You can play with the "test error" or "epochs" parameter to control how long it runs.Limiting it to just 10 epochs for this experiment
In [6]:
%matplotlib qt
trndata, tstdata = createDataSets(sl.X_train_scaled, Y_train, sl.X_test_scaled, Y_test)
fnn = train(trndata, tstdata, epochs = 10, test_error = 0.07, momentum = 0.15, weight_decay = 0.0001)
Finally, we train the random forest (which happens to train in seconds) with the calibration classifier (which takes 2 hours or so)
Random forests are very accurate, the problem is that they maker over-confident predictions (or at least that is what the predict_proba function, which is supposed to return probabilities of each class gives us). So, god forbid we are ever wrong! Since it predicts the probability of 0 on the correct class, log loss goes to infinity. Calibration classifier makes predict_proba return something sane.
In [8]:
sl_ccrf = SKSupervisedLearning(CalibratedClassifierCV, X, Y_train, Xt, Y_test)
sl_ccrf.train_params = \
{'base_estimator': RandomForestClassifier(**{'n_estimators' : 7500, 'max_depth' : 200}), 'cv': 10}
sl_ccrf.fit_standard_scaler()
ll_ccrf_trn, ll_ccrf_tst = sl_ccrf.fit_and_validate()
print "Calibrated log loss: ", ll_ccrf_tst
As you can see, we are simply wrapping the $\color{green}{RandomForestClassifier}$ in the $\color{green}{CalibratedClassifier}$. Plot the matrix (after a couple of hours):
In [10]:
%matplotlib inline
conf_ccrf = plot_confusion(sl_ccrf)
In [11]:
%matplotlib inline
x = 1. / np.arange(1., 6)
y = 1 - x
xx, yy = np.meshgrid(x, y)
lls1 = np.zeros(xx.shape[0] * yy.shape[0]).reshape(xx.shape[0], yy.shape[0])

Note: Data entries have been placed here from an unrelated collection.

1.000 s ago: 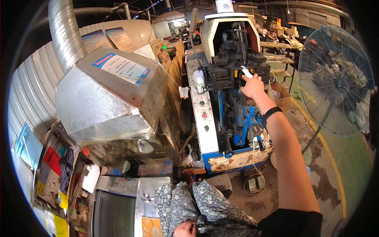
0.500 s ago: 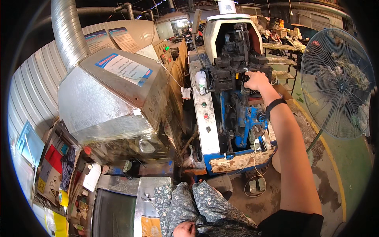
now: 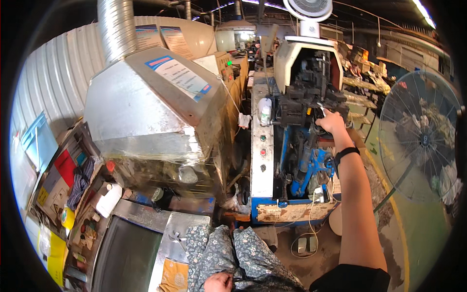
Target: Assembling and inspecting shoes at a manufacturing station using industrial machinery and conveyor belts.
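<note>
Right hand (image 3: 332,121) far forward, arm (image 3: 359,209) outstretched; left hand (image 3: 218,282) on lap (image 3: 221,255).

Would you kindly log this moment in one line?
Right hand: at machine, by white piece, grip unclear | Left hand: on floral fabric | Standing fan: right of machine

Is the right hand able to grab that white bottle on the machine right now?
Probably yes, but not straight across: black machine parts jut between the right hand and the white bottle, and the hand seems busy with a small white piece. The bottle's front looks uncovered, though.
</note>
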Tool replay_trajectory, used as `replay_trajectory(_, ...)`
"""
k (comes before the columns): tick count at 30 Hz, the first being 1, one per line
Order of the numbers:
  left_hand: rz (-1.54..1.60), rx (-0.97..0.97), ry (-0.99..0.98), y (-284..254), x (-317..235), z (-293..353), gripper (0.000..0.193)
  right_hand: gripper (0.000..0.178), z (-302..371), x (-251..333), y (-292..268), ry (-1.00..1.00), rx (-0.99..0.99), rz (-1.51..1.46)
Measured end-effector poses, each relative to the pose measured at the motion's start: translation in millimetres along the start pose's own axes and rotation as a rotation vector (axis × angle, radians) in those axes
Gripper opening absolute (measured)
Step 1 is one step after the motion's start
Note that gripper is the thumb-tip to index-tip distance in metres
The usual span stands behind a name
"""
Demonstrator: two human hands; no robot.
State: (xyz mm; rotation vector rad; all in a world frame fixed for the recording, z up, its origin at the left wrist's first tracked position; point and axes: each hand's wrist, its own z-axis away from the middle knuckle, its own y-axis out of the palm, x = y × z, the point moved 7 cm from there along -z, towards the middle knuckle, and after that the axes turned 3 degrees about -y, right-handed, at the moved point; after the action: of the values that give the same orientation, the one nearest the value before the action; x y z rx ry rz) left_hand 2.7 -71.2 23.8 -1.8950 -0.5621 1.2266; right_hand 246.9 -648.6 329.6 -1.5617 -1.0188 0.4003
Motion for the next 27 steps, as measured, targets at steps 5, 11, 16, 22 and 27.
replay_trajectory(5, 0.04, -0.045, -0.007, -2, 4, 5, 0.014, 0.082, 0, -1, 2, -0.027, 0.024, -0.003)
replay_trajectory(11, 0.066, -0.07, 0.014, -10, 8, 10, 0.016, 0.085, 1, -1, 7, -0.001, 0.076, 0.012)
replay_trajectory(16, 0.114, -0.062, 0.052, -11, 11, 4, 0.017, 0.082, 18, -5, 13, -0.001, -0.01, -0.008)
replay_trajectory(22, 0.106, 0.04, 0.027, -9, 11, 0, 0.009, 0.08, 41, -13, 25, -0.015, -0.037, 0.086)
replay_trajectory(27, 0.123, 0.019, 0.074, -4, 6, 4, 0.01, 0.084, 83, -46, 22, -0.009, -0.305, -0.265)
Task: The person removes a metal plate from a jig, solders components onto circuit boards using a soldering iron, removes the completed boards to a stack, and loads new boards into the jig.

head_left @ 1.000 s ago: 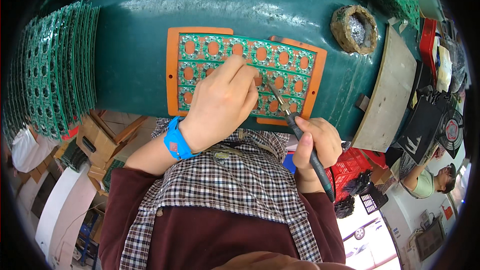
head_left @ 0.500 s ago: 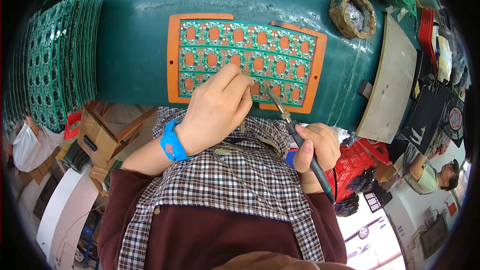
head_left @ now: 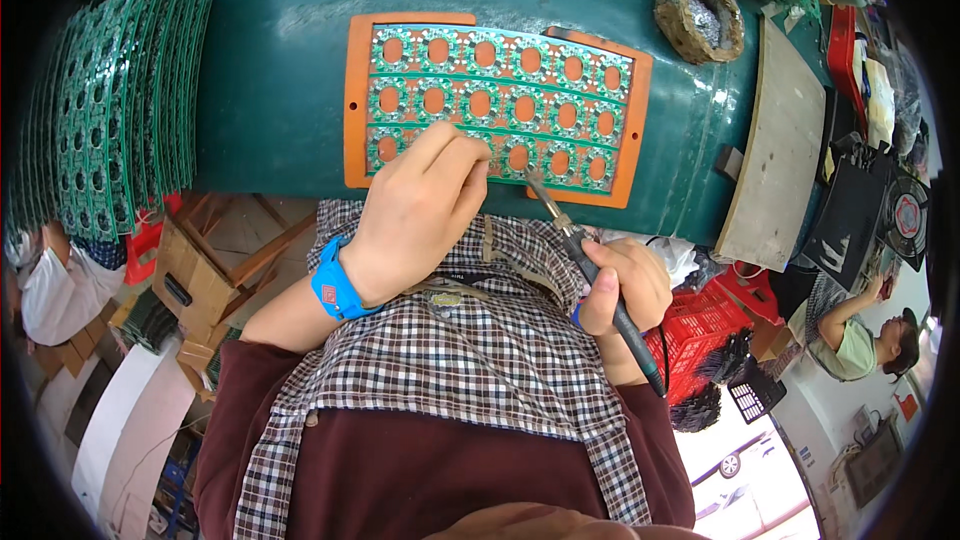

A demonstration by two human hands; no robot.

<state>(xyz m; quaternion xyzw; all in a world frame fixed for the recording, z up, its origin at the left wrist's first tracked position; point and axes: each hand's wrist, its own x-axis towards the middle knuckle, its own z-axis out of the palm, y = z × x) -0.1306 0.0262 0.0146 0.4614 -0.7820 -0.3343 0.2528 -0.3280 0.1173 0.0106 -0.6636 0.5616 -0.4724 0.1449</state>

lls2 = np.zeros(xx.shape[0] * yy.shape[0]).reshape(xx.shape[0], yy.shape[0])
for i, x_ in enumerate(x):
for j, y_ in enumerate(y):
proba = vote([sl.proba_test, sl_ccrf.proba_test], [x_, y_])
lls1[i, j] = log_loss(Y_test, proba)
proba = vote([sl.proba_test, sl_ccrf.proba_test], [y_, x_])
lls2[i, j] = log_loss(Y_test, proba)
fig = plt.figure()
plt.clf()
ax = fig.add_subplot(121)
ax1 = fig.add_subplot(122)
ax.set_aspect(1)
ax1.set_aspect(1)
res = ax.imshow(lls1, cmap=plt.cm.jet,
interpolation='nearest')
res = ax1.imshow(lls2, cmap=plt.cm.jet,
interpolation='nearest')
cb = fig.colorbar(res)
The graphs show a "blended" log loss. A matrix on the left blends SVM and RF log losses with weights "favoring" SVM, and the one on the right "favors" RF.